Obviously tons of BSD / Unix / CLI stuff in common, but I think that would rapidly get too 'geeky' for the audience I'm aiming for here

Thanks for any more suggestions!

Appkit still uses "NS" prefix for every system call NS, standing for Next Step.  The "beach ball" was never a beach ball. It's a spinning magneto optical disc. Fat binaries, interface builder, project builder. Preview app, TextEdit, system preferences app. The ".app" extension and wrapper for binaries and support files. The way preference files are saved. The ~/Library folder.

The reality is, macOS isn't "shared", it's just NeXTSTEP/OPENSTEP version 5, 6, 7...with a lobotomy. Still lots of cool stuff in NeXTSTEP that didn't make it over to the Mac. System level 3D real time render man. Live over internet publish and subscribe. A real processes panel in Workspace that let you pause/stop control individual finder processes. Lip service. Bunch of other things too. Lots of things were dumbed down for Mac users.

Title: Re: How to show the "shared DNA" between NeXTSTEP and early Mac OS X?
Post by: nuss on February 25, 2021, 03:13:23 PM
Hi, not sure if it is too obvious or not relevant, but the link between NeXTstep/OPENSTEP and (early) MacOSX is called Rhapsody.
For me the most obvious, still living things are, the mouse pointer as colored spinner (like zombie said) on system load.

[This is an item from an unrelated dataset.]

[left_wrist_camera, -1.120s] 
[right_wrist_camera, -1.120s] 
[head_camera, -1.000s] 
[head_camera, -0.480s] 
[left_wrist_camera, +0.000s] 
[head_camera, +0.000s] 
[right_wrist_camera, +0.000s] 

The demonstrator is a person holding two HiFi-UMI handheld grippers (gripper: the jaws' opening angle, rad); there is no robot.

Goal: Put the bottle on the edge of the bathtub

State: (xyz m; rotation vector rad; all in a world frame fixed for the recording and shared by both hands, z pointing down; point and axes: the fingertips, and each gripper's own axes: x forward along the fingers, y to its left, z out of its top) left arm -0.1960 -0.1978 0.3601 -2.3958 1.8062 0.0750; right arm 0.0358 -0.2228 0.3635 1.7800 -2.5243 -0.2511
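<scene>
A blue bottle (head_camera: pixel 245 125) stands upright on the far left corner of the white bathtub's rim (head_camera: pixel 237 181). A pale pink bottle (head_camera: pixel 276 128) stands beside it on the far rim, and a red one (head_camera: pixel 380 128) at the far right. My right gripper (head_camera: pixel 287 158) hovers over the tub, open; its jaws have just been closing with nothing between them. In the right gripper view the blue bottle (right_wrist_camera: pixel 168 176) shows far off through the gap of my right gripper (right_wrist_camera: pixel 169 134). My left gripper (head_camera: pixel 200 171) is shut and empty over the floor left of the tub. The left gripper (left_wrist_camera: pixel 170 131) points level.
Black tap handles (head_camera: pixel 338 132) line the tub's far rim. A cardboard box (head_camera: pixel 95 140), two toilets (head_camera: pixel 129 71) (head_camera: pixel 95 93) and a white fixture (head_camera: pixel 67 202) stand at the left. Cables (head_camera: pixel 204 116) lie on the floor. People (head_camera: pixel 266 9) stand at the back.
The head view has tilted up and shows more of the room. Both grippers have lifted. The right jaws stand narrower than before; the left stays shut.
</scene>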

But also the Menu parts "hide" and "quit".
Title: Re: How to show the "shared DNA" between NeXTSTEP and early Mac OS X?
Post by: barcher174 on February 25, 2021, 08:59:09 PM
How did I never make the spinner to OD connection?! Mind blown.
Title: Re: How to show the "shared DNA" between NeXTSTEP and early Mac OS X?
Post by: user341 on February 25, 2021, 11:23:04 PM
Initially it was greyscale. In early versions you saw the hub/center of the spinning disk was like in the magneto optical drive. Then as it got colorized the hub went away, I guess to represent a colorful hard drive, and since NeXT abandoned the magneto optical drive in later machines! :D
Title: Re: How to show the "shared DNA" between NeXTSTEP and early Mac OS X?
Post by: Rob Blessin Black Hole on February 26, 2021, 08:48:57 PM
Hello NeXT Community: great info here http://www.rhapsodyos.org/misc/docs_and_faqs/Main_FAQs.html
Title: Re: How to show the "shared DNA" between NeXTSTEP and early Mac OS X?
Post by: capmilk on February 27, 2021, 04:28:49 AM
Quote from: zombie on February 25, 2021, 10:52:13 AMAppkit still uses "NS" prefix for every system call NS, standing for Next Step.
Some people argue that it might stand for NeXT Sun, as it was introduced just before Sun stepping in for the combined work on OpenStep. I find that pretty plausible, as there was the NX prefix before that. NXHost for instance was a class that was never renamed and was still present in OpenStep. Maybe even in Rhapsody, I would have to check.
Title: Re: How to show the "shared DNA" between NeXTSTEP and early Mac OS X?
Post by: user341 on March 04, 2021, 05:37:14 AM
NS nomenclature predates openstep and that relations.